— The task —
Please reproduce the data exactly, though every picture must stay out.
***** Material provided *****
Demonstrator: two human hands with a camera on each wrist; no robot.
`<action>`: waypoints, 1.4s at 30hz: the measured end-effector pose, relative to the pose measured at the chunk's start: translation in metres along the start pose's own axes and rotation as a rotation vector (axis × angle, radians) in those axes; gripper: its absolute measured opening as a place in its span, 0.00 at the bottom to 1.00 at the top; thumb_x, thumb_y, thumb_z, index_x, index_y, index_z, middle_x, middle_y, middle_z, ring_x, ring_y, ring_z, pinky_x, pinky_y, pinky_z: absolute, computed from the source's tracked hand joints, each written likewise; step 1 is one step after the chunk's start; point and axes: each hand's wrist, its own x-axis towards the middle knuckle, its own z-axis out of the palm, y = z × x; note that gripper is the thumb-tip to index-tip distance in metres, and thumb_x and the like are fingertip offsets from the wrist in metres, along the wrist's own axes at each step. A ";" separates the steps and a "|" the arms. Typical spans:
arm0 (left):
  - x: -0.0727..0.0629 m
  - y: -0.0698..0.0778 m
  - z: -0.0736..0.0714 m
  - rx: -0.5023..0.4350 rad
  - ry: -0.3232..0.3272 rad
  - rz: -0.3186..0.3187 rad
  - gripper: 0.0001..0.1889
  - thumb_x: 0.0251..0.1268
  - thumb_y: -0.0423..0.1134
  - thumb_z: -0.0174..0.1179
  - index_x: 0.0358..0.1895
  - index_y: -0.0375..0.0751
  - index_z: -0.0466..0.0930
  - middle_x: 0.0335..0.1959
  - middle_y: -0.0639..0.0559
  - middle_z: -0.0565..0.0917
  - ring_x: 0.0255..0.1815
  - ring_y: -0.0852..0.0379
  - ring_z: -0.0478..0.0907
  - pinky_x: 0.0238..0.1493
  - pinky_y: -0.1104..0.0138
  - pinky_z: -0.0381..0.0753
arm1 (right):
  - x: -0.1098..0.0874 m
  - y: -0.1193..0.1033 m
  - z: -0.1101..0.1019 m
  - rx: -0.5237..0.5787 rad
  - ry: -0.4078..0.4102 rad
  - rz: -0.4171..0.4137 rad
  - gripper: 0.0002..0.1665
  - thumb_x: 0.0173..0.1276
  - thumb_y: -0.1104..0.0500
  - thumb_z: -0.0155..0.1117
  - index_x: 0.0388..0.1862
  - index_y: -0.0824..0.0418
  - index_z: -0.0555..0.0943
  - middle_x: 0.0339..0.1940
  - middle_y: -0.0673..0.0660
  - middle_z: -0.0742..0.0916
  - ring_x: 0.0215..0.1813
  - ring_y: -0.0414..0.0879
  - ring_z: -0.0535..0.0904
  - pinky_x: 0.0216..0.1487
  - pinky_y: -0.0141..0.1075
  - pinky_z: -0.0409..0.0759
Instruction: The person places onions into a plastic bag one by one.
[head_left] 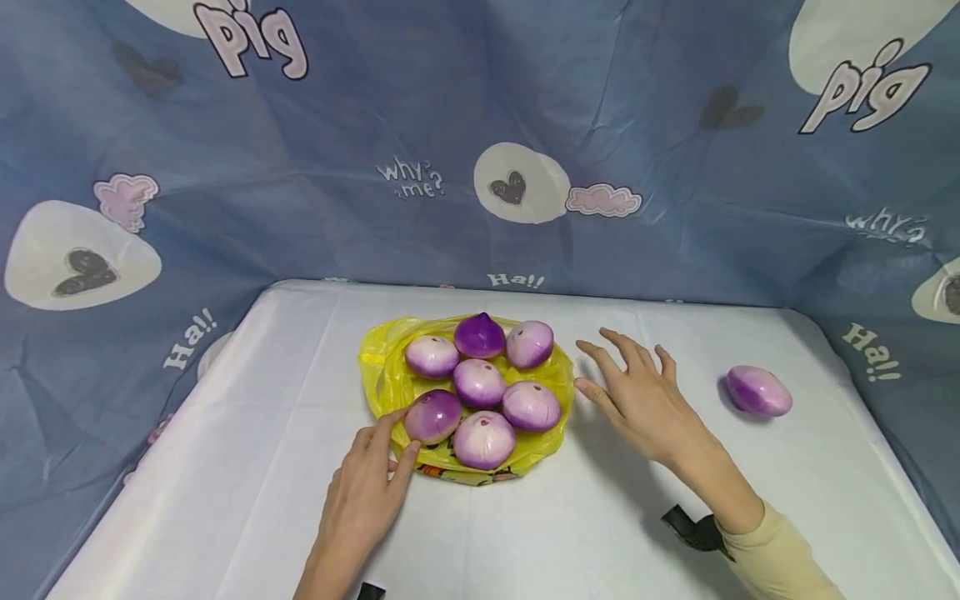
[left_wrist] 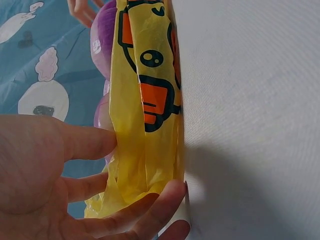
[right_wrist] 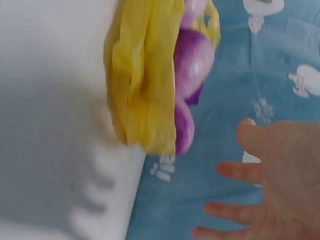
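Observation:
Several purple-and-white onions sit in a yellow plastic bag, its rim pushed down around them. My left hand rests against the bag's near left side, beside a darker purple onion. In the left wrist view, the thumb and loosely bent fingers of that hand touch the yellow plastic below its cartoon print. Spread fingers and an empty palm show on my right hand, raised a little to the right of the bag. The right wrist view has this hand apart from the bag.
A single onion lies on the white table to the right, beyond my right hand. Behind the table hangs a blue printed cloth, which also runs down both sides. A black strap is at my right wrist.

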 end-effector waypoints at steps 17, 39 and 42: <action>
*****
— Response below —
Demonstrator: two human hands with a camera on each wrist; no robot.
`<action>`: waypoints, 1.4s at 30hz: the measured end-effector pose, relative to the pose measured at the chunk's start: translation in metres along the start pose's own axes and rotation as a rotation vector (axis × angle, radians) in those axes; gripper: its absolute measured opening as a place in its span, 0.00 at the bottom to 1.00 at the top; thumb_x, thumb_y, thumb_z, index_x, index_y, index_z, middle_x, middle_y, middle_z, ring_x, ring_y, ring_z, pinky_x, pinky_y, pinky_z: absolute, computed from the source's tracked hand joints, each written likewise; step 1 is one step after the chunk's start; point and axes: each hand's wrist, its own x-axis towards the middle knuckle, its own z-axis out of the palm, y = z × x; note that gripper is the thumb-tip to index-tip distance in metres, and thumb_x and the like are fingertip offsets from the wrist in metres, along the wrist's own axes at each step. A ";" separates the steps and a "|" the arms. Typical spans:
arm0 (left):
  - x: -0.0727..0.0629 m
  - y: -0.0698..0.0778 m
  - z: -0.0736..0.0714 m
  - rx: -0.5023..0.4350 rad
  - ry: -0.3232..0.3272 rad
  - rz: -0.3186..0.3187 rad
  - gripper: 0.0001..0.1889
  - thumb_x: 0.0251..0.1268
  - thumb_y: -0.0423..0.1134
  - thumb_z: -0.0174..0.1179
  - index_x: 0.0358..0.1895
  - index_y: -0.0375..0.0751
  - index_z: -0.0466..0.0930
  - middle_x: 0.0335..0.1959
  - middle_y: -0.0639..0.0559
  - middle_z: -0.0565..0.0917
  - ring_x: 0.0255..0.1815
  - ring_y: -0.0852..0.0379
  - ring_z: -0.0478..0.0907
  - pinky_x: 0.0238..0.1493
  - pinky_y: -0.1104..0.0138
  - pinky_z: -0.0381..0.0753
arm1 (right):
  - x: -0.1098..0.0874 m
  - y: -0.1193..0.1033 m
  - z: -0.1101..0.1019 m
  - rx: -0.5237..0.5787 rad
  - ry: -0.4078..0.4102 rad
  - rz: -0.4171..0.4137 rad
  - gripper: 0.0002..0.1665
  - thumb_x: 0.0173..0.1276
  - thumb_y: -0.1104..0.0500
  - thumb_z: -0.0155..0.1117
  - index_x: 0.0388..0.1862
  - index_y: -0.0824..0.0418
  - index_z: -0.0555..0.0943
  - middle_x: 0.0339..0.1940
  - middle_y: -0.0673..0.0660
  - middle_z: -0.0742..0.0916
  - ring_x: 0.0215..0.1813
  - ring_y: -0.0414..0.0879
  - ring_z: -0.0535..0.0904
  - pinky_x: 0.0216..0.1487
  - pinky_y: -0.0141..0.1075
  - pinky_z: -0.0409..0.0759
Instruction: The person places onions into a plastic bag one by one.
[head_left] 
[left_wrist] 
[right_wrist] 
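Observation:
Several purple-and-white onions sit in a yellow plastic bag, its rim pushed down around them. My left hand rests against the bag's near left side, beside a darker purple onion. In the left wrist view, the thumb and loosely bent fingers of that hand touch the yellow plastic below its cartoon print. Spread fingers and an empty palm show on my right hand, raised a little to the right of the bag. The right wrist view has this hand apart from the bag.
A single onion lies on the white table to the right, beyond my right hand. Behind the table hangs a blue printed cloth, which also runs down both sides. A black strap is at my right wrist.
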
 end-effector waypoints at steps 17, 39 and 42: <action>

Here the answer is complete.